=== Task instructions ===
Every entry below must be retyped exactly, and the pictures must be left out.

=== Exercise input ===

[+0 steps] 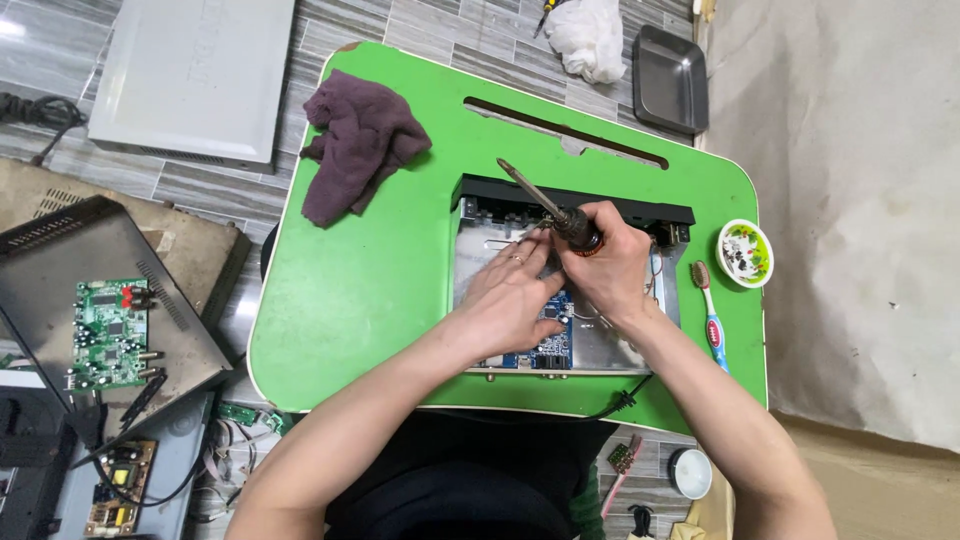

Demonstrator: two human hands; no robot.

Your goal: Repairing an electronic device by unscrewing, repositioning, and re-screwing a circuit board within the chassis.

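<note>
On a green lap table (pixel 360 290) sits an open metal device case (pixel 615 350) with a black front panel (pixel 600 203) and a blue circuit board (pixel 555 345) inside. My right hand (pixel 610 265) grips a soldering iron (pixel 545 205) by its dark handle, with the long metal end slanting up and to the left above the case. My left hand (pixel 510 300) lies flat on the board inside the case, fingers spread, touching the right hand. The spot under the hands is hidden.
A purple cloth (pixel 360 140) lies at the table's back left. A toothbrush (pixel 710 315) and a small round dish (pixel 745 253) sit at the right edge. On the floor: a grey device lid (pixel 190 70), an opened case with a green board (pixel 110 330), a dark tray (pixel 670 80), a white rag (pixel 590 35).
</note>
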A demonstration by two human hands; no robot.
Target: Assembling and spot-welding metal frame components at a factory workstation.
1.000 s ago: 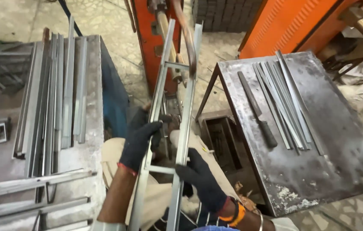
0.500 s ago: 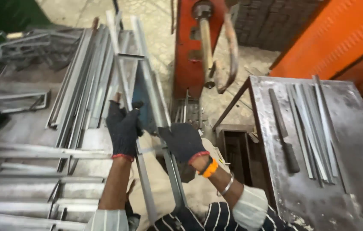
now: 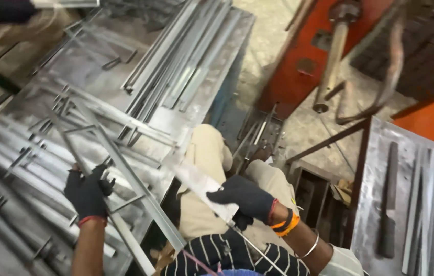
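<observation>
The gloved left hand [image 3: 88,194] is clamped on a ladder-like metal frame [image 3: 119,168] lying slanted over the near edge of the left surface [image 3: 186,115], atop stacked frames [image 3: 17,168]. The right hand [image 3: 245,198], well apart, grips a flat metal strip [image 3: 201,185] above the person's lap.

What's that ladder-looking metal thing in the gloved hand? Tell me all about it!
The frame is grey, shiny metal: two long angle strips joined by short cross rungs. It lies tilted over the stack of similar frames on the left table, one end hanging past the edge. The left hand, in a black glove, grips it.
</observation>
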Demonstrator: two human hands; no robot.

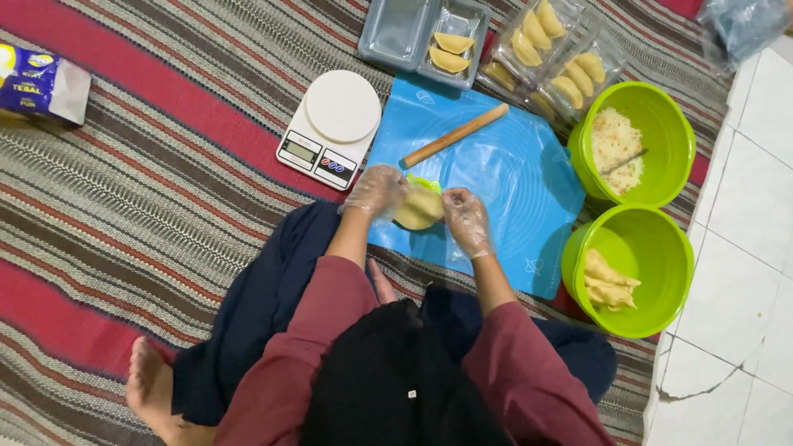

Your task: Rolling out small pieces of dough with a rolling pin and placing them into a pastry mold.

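At centre frame I see my left hand in a clear plastic glove (377,192) and my gloved right hand (467,219) both closed on a pale round piece of dough (417,211), held over the blue silicone mat (512,177). A wooden rolling pin (455,135) lies just above.

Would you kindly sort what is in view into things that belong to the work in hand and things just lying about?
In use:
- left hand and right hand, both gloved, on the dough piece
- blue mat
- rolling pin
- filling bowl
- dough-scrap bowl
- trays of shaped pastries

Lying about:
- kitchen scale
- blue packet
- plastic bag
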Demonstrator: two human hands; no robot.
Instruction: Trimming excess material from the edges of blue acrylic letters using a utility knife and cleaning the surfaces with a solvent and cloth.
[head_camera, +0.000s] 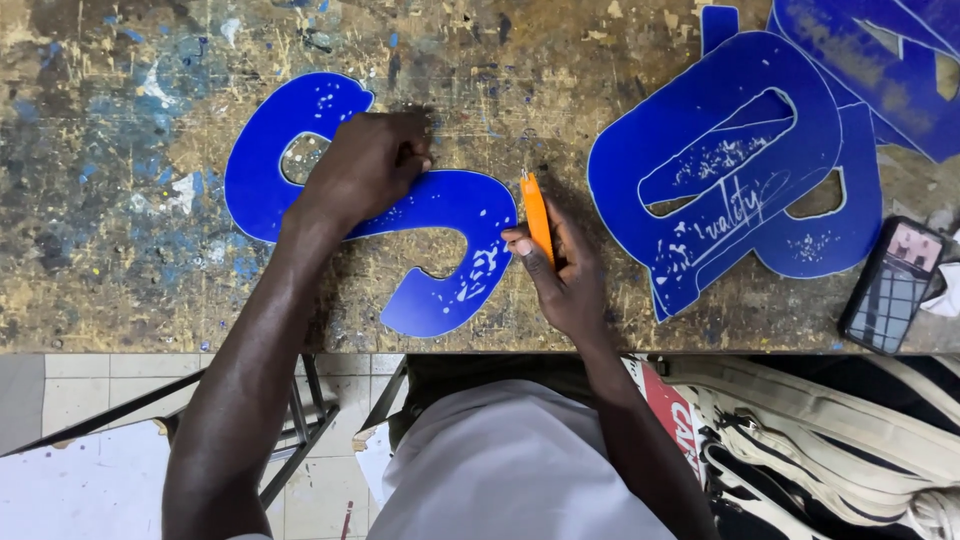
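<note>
A blue cut-out letter shape, curved with a hole at its far end, lies flat on the worn wooden workbench. My left hand presses down on its middle, fingers curled over the upper edge. My right hand grips an orange utility knife, whose tip points at the right edge of the blue shape, close to or touching it. White flecks dot the blue surface near the blade.
Several larger blue cut-out letters are stacked at the right of the bench. A phone lies near the bench's right front edge. Below the edge are a cream bag with straps, a metal stool frame and a tiled floor.
</note>
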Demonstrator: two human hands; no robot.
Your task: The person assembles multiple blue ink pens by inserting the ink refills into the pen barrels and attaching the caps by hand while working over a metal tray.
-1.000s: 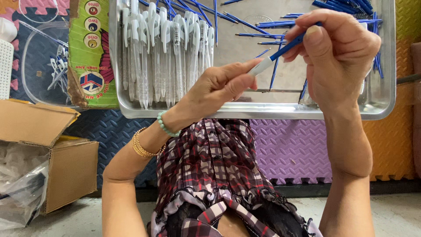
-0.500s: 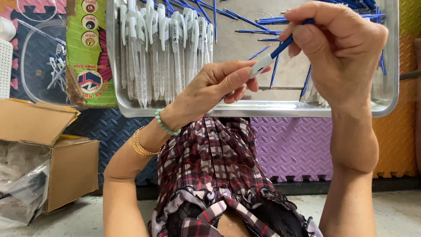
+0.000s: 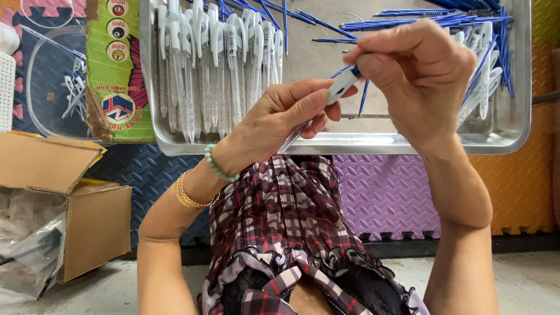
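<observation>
Between the two hands, over the metal tray [image 3: 408, 143], sits a clear pen barrel [image 3: 341, 87]. Left hand [image 3: 280, 119] pinches it tight. Right hand [image 3: 420, 76] pinches a blue refill [image 3: 354, 71] at its top end, partly pushed in. Many finished white pens [image 3: 216, 64] lie in rows in the tray. Loose blue refills [image 3: 408, 20] wait beside them, so lots of work looks left. A cardboard box [image 3: 76, 204] sits nearby.

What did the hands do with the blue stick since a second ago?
The right hand pushed the blue refill deeper into the clear pen barrel; only its tip now shows. The left hand kept gripping the barrel. The metal tray of pens stayed put.
</observation>
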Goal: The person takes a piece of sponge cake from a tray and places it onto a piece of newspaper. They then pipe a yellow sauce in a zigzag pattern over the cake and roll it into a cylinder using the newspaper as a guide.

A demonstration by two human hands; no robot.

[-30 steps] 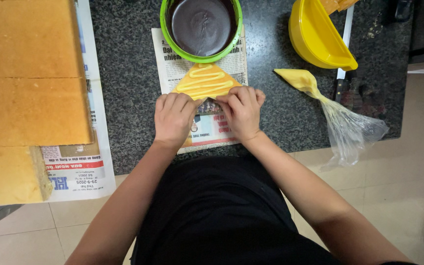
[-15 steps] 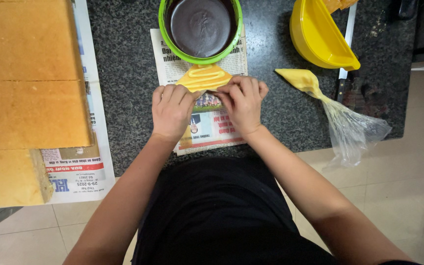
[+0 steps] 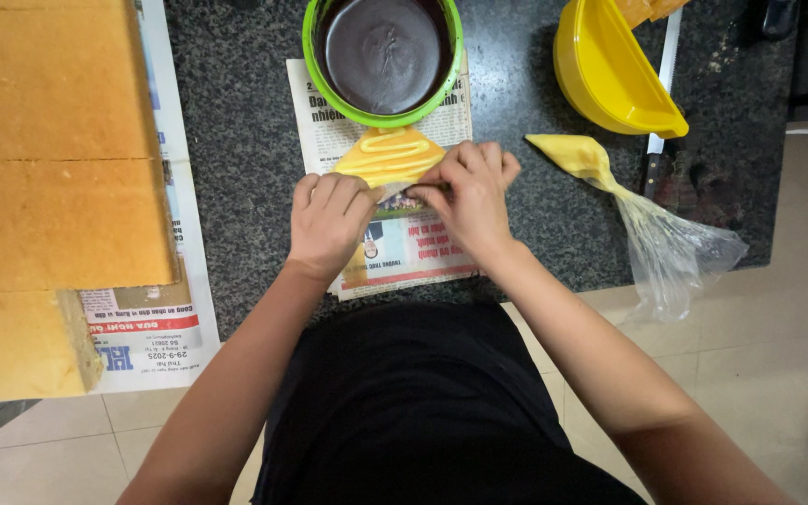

=== Expected output ===
[+0 steps] 

Demonstrator: two human hands; no robot.

Your goal: Repairing an electronic device by unscrewing, repositioning, and re-screwing a circuit board within the chassis.

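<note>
On a green lap table (pixel 360 290) sits an open metal device case (pixel 615 350) with a black front panel (pixel 600 203) and a blue circuit board (pixel 555 345) inside. My right hand (pixel 610 265) grips a soldering iron (pixel 545 205) by its dark handle, with the long metal end slanting up and to the left above the case. My left hand (pixel 510 300) lies flat on the board inside the case, fingers spread, touching the right hand. The spot under the hands is hidden.
A purple cloth (pixel 360 140) lies at the table's back left. A toothbrush (pixel 710 315) and a small round dish (pixel 745 253) sit at the right edge. On the floor: a grey device lid (pixel 190 70), an opened case with a green board (pixel 110 330), a dark tray (pixel 670 80), a white rag (pixel 590 35).
</note>
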A demonstration by two human hands; no robot.
Target: Assembling and spot-welding metal frame components at a factory workstation.
1.000 s ago: 
0.500 s ago: 
now: 
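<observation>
The gloved left hand [image 3: 88,194] is clamped on a ladder-like metal frame [image 3: 119,168] lying slanted over the near edge of the left surface [image 3: 186,115], atop stacked frames [image 3: 17,168]. The right hand [image 3: 245,198], well apart, grips a flat metal strip [image 3: 201,185] above the person's lap.

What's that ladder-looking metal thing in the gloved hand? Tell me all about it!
The frame is grey, shiny metal: two long angle strips joined by short cross rungs. It lies tilted over the stack of similar frames on the left table, one end hanging past the edge. The left hand, in a black glove, grips it.
</observation>
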Demonstrator: two human hands; no robot.


Your task: Rolling out small pieces of dough with a rolling pin and placing them into a pastry mold.

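At centre frame I see my left hand in a clear plastic glove (377,192) and my gloved right hand (467,219) both closed on a pale round piece of dough (417,211), held over the blue silicone mat (512,177). A wooden rolling pin (455,135) lies just above.

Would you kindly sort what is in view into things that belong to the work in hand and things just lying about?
In use:
- left hand and right hand, both gloved, on the dough piece
- blue mat
- rolling pin
- filling bowl
- dough-scrap bowl
- trays of shaped pastries

Lying about:
- kitchen scale
- blue packet
- plastic bag
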Demonstrator: two human hands; no robot.
Instruction: Trimming excess material from the edges of blue acrylic letters using a utility knife and cleaning the surfaces with a solvent and cloth.
[head_camera, +0.000s] 
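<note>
A blue cut-out letter shape, curved with a hole at its far end, lies flat on the worn wooden workbench. My left hand presses down on its middle, fingers curled over the upper edge. My right hand grips an orange utility knife, whose tip points at the right edge of the blue shape, close to or touching it. White flecks dot the blue surface near the blade.
Several larger blue cut-out letters are stacked at the right of the bench. A phone lies near the bench's right front edge. Below the edge are a cream bag with straps, a metal stool frame and a tiled floor.
</note>
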Demonstrator: two human hands; no robot.
Your task: The person assembles multiple blue ink pens by inserting the ink refills into the pen barrels and attaching the caps by hand while working over a metal tray.
-1.000s: 
-0.500s: 
+0.000s: 
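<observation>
Between the two hands, over the metal tray [image 3: 408, 143], sits a clear pen barrel [image 3: 341, 87]. Left hand [image 3: 280, 119] pinches it tight. Right hand [image 3: 420, 76] pinches a blue refill [image 3: 354, 71] at its top end, partly pushed in. Many finished white pens [image 3: 216, 64] lie in rows in the tray. Loose blue refills [image 3: 408, 20] wait beside them, so lots of work looks left. A cardboard box [image 3: 76, 204] sits nearby.

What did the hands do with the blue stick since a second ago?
The right hand pushed the blue refill deeper into the clear pen barrel; only its tip now shows. The left hand kept gripping the barrel. The metal tray of pens stayed put.
</observation>
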Goal: The person takes a piece of sponge cake from a tray and places it onto a piece of newspaper. They then pipe a yellow sauce in a zigzag pattern over the cake and roll it into a cylinder using the newspaper as a guide.

A demonstration by two human hands; no robot.

[-30 steps] 
[-15 steps] 
[+0 steps] 

No other output belongs with this exercise.